───── SOURCE DATA

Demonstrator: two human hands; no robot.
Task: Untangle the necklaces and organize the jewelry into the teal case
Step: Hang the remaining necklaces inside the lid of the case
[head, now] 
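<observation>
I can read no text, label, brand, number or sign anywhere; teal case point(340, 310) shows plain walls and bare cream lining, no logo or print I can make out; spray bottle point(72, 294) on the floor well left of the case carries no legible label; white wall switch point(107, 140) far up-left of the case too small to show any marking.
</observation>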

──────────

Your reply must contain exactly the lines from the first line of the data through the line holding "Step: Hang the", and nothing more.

Demonstrator: two human hands; no robot.
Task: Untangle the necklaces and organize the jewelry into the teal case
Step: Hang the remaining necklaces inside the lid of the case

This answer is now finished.